» EXERCISE DATA
■ ■ ■ ■ ■ ■ ■

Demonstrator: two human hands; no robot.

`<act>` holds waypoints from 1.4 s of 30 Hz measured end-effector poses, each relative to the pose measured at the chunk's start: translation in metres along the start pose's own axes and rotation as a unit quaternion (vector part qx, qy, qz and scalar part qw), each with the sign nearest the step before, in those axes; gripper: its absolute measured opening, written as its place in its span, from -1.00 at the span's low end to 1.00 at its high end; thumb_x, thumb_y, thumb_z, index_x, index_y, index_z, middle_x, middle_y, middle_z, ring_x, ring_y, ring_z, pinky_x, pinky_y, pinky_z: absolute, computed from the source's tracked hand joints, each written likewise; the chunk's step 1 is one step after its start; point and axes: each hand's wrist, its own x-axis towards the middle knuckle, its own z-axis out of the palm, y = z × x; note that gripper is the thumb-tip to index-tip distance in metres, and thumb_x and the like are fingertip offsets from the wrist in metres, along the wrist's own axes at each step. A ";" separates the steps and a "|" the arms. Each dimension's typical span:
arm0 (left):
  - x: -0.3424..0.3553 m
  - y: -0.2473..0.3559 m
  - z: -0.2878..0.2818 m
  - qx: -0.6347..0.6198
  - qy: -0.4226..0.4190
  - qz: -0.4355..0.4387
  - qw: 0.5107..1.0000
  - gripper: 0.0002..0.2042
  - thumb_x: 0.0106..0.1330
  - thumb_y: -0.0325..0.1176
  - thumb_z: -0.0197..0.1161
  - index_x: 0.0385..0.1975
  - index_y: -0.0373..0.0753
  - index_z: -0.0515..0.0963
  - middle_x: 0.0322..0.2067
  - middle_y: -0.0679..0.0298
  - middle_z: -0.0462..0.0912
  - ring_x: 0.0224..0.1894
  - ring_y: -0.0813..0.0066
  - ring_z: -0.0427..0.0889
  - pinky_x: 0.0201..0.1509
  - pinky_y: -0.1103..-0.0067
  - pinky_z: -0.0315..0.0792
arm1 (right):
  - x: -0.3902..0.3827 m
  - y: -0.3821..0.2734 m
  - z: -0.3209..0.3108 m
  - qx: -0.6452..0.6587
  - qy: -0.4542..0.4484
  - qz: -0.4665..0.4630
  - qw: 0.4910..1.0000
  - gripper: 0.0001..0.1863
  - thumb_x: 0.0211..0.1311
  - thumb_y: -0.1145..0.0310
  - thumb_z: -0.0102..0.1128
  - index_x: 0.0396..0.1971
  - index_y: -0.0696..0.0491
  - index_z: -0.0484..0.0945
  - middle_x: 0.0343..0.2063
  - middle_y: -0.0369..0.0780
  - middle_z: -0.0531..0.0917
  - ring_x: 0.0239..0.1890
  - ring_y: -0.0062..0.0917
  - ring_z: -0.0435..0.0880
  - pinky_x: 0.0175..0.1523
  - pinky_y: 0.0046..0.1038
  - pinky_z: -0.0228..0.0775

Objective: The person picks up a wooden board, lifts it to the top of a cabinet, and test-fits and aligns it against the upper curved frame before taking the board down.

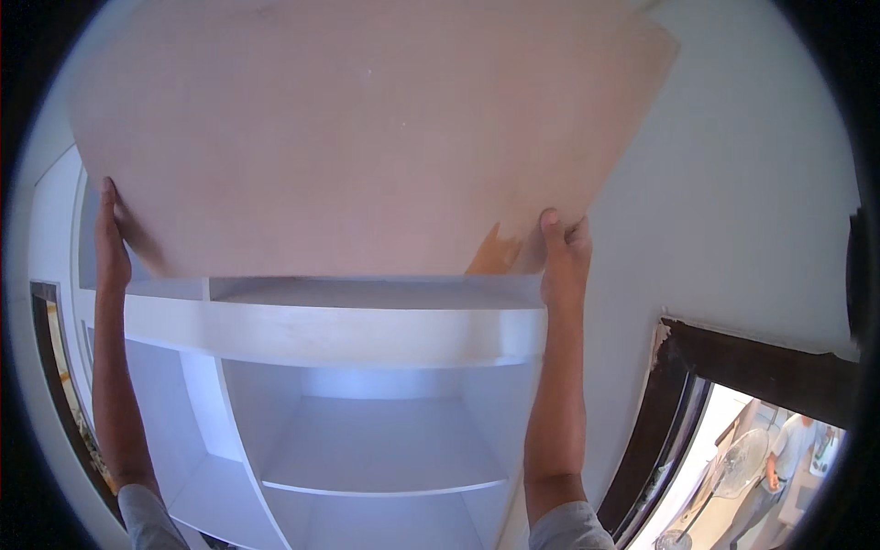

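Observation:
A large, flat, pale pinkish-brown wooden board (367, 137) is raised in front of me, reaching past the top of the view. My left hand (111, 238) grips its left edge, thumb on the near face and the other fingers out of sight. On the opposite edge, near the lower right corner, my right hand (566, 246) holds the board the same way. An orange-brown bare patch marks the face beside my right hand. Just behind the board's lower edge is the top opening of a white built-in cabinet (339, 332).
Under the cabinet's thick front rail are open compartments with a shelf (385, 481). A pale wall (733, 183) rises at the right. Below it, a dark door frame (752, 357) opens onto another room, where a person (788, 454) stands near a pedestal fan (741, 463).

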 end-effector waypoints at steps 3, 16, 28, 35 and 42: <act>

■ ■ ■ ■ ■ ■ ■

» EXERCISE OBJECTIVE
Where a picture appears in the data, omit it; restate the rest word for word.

» FINISHED EXERCISE
Demonstrator: two human hands; no robot.

`<act>` holds waypoints from 1.4 s of 30 Hz measured end-effector poses, each relative to the pose measured at the chunk's start: translation in metres along the start pose's own axes and rotation as a unit quaternion (vector part qx, qy, qz and scalar part qw), each with the sign nearest the step before, in those axes; gripper: its absolute measured opening, written as its place in its span, from -1.00 at the span's low end to 1.00 at its high end; thumb_x, thumb_y, thumb_z, index_x, index_y, index_z, middle_x, middle_y, middle_z, ring_x, ring_y, ring_z, pinky_x, pinky_y, pinky_z: absolute, computed from the source's tracked hand joints, each written likewise; the chunk's step 1 is one step after its start; point and axes: each hand's wrist, its own x-axis towards the middle knuckle, its own z-axis out of the palm, y = z × x; note that gripper is the thumb-tip to index-tip distance in metres, and thumb_x and the like are fingertip offsets from the wrist in metres, along the wrist's own axes at each step. A ";" separates the steps and a "|" the arms. Each dimension's typical span:
arm0 (left):
  - x: -0.3424..0.3553 m
  - y: -0.2473..0.3559 m
  - z: -0.2878..0.2818 m
  - qx: -0.6347..0.6198
  - qy: -0.4226..0.4190
  - qz: -0.4355..0.4387
  - qw: 0.5107..1.0000
  - gripper: 0.0002..0.2042
  - thumb_x: 0.0106..0.1330
  - thumb_y: -0.0325..0.1176
  - thumb_z: -0.0197..0.1161
  - index_x: 0.0385..0.1975
  - index_y: -0.0373..0.0753
  - index_z: -0.0515..0.0963
  - middle_x: 0.0322..0.2067
  - middle_y: -0.0679..0.0298
  - middle_z: -0.0462..0.0912
  - ring_x: 0.0224..0.1894
  - ring_y: -0.0813..0.0066
  - ring_z: -0.0427..0.0889
  - pinky_x: 0.0201..0.1509
  - pinky_y: -0.1103..-0.0067
  - pinky_z: -0.0315..0.0792
arm1 (right):
  - x: -0.3902..0.3827 m
  - y: -0.3821..0.2734 m
  - z: -0.3209..0.3108 m
  - qx: -0.6452..0.6587
  - qy: -0.4542..0.4484
  - qz: -0.4665..0.4630
  - qw: 0.4910..1.0000
  - gripper: 0.0001..0.1863
  - thumb_x: 0.0211..0.1311
  - thumb_y: -0.1145..0.0310
  - thumb_z: -0.0102..0.1128
  - index_x: 0.0396..0.1971
  - index_y: -0.0696..0.0491
  - index_z: -0.0484..0.0945
  - middle_x: 0.0343..0.2063
  - middle_y: -0.0369..0.0780
  - middle_z: -0.0531..0.0917
  - ring_x: 0.0239..0.1890
  - ring_y: -0.0062..0.0917
  - ring_z: -0.0435..0.0880
  - pinky_x: 0.0175..0.1523
  - pinky_y: 0.0046..0.1038
  - pinky_z: -0.0228..0.0775

Objective: The person picks up a wooden board, lifts it to the top of a cabinet, and test-fits and aligns it against the upper curved frame before taking the board down.


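Observation:
A large, flat, pale pinkish-brown wooden board (367, 137) is raised in front of me, reaching past the top of the view. My left hand (111, 238) grips its left edge, thumb on the near face and the other fingers out of sight. On the opposite edge, near the lower right corner, my right hand (566, 246) holds the board the same way. An orange-brown bare patch marks the face beside my right hand. Just behind the board's lower edge is the top opening of a white built-in cabinet (339, 332).
Under the cabinet's thick front rail are open compartments with a shelf (385, 481). A pale wall (733, 183) rises at the right. Below it, a dark door frame (752, 357) opens onto another room, where a person (788, 454) stands near a pedestal fan (741, 463).
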
 end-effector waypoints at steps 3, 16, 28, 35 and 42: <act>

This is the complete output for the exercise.